Nurdin memang berhak menuntut haknya baik sebagai pribadi maupun sebagai warga negara. Nurdin juga pernah menjalani hukuman atas tindakan korupsi yang diperbuatnya. Namun, AD/ART organisasi merupakan kesepahaman dan kesepakatan berbagai individu atau kelompok yang ada di dalam organisasi itu sendiri. Menurut Ketua Komisi Sports and Law KOI, Timbul Thomas Lubis, pasal menyangkut pengaturan pengurus yang tidak pernah tersangkut perkara pidana dan/atau dijatuhi hukuman penjara, tidak tiba-tiba muncul, tetapi melalui proses dalam Kongres Istimewa KOI pada Mei 2010. Selanjutnya AD/ART disahkan dan disetujui berdasarkan keputusan Panitia Perumus Penyempurnaan dan Sinkronisasi AD/ART pada Juni. Ironisnya perwakilan PSSI disebut hadir pada proses tersebut.
Memperpanjang Status Quo
Nurdin sebetulnya tidak bisa berpaling dari aturan FIFA sebagai induk PSSI dimana FIFA melarang orang yang pernah dinyatakan bersalah dalam tindakan kriminal untuk mengurus Asosiasi Sepak Bola. Pasal 32 Ayat 4 Standard Statutes FIFA berbunyi: “The members of the Executive Committee shall be no older than … (age to be completed by the Association) and no younger than … (age to be completed by the Association). They shall have already been active in football, must not have been previously guilty of a criminal offence and have residency within the territory of X”. Statuta tersebut disahkan oleh Presiden FIFA, Joseph S. Blatter dan Sekretaris Jenderal, Urs Linsi pada Juni 2005 di Zuerich, Swiss, dan hingga kini masih berlaku.

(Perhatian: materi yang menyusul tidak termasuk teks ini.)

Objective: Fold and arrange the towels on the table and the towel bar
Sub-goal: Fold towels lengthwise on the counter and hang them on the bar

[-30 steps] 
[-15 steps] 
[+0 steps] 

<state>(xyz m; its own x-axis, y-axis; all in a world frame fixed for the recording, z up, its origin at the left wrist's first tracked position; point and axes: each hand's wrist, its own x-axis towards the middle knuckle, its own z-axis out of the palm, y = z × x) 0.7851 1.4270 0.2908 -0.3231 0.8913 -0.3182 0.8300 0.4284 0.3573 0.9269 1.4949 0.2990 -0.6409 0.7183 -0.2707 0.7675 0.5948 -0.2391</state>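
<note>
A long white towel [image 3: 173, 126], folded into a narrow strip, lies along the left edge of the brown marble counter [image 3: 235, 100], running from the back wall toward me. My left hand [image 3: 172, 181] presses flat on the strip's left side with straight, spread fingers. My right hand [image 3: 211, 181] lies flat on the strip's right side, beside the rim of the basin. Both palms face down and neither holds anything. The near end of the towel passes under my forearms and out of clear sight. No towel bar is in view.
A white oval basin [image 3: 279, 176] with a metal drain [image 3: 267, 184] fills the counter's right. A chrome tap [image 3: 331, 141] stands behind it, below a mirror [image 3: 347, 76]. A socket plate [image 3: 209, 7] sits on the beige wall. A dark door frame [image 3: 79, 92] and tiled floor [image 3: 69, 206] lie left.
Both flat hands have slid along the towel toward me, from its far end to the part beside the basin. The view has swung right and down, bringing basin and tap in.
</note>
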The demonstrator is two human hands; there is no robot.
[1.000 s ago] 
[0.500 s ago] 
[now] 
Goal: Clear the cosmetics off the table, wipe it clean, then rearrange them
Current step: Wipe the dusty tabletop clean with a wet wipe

Nurdin beserta kelompoknya bisa berkelit dengan menggeser kalimat pada Statuta PSSI Pasal 35 ayat 4 menjadi: “Anggota Komite Eksekutif harus berusia lebih dari 30 (tiga puluh) tahun. Mereka  harus telah aktif di sepak bola sekurang-kurangnya 5 (lima) tahun dan harus tidak sedang dinyatakan bersalah atas suatu tindakan kriminal pada saat kongres serta berdomisili di wilayah Indonesia.”
Artinya siapapun boleh menjadi Ketua PSSI dan anggota Komite Eksekutif meski pernah dipenjara asalkan saat kongres tidak sedang dinyatakan bersalah. Lobi yang dilakukan PSSI ke FIFA khususnya lewat AFC menyangkut pasal ini patut diacungi jempol karena FIFA sempat tidak mengakui kepemimpinan Nurdin. Setelah terpilih menjadi Ketua Umum pada Musyawarah Nasional Luar Biasa (Munaslub) PSSI 2003, Nurdin pernah memimpin PSSI dari penjara dan ia dipilih kembali pada Munaslub PSSI 2007. FIFA sempat menilai Statuta PSSI tidak sejalan dengan Statuta FIFA. Dengan bimbingan AFC dan utusan FIFA, PSSI lantas memperbaiki statuta dan setelah hampir dua tahun statuta akhirnya selesai pada Februari 2009.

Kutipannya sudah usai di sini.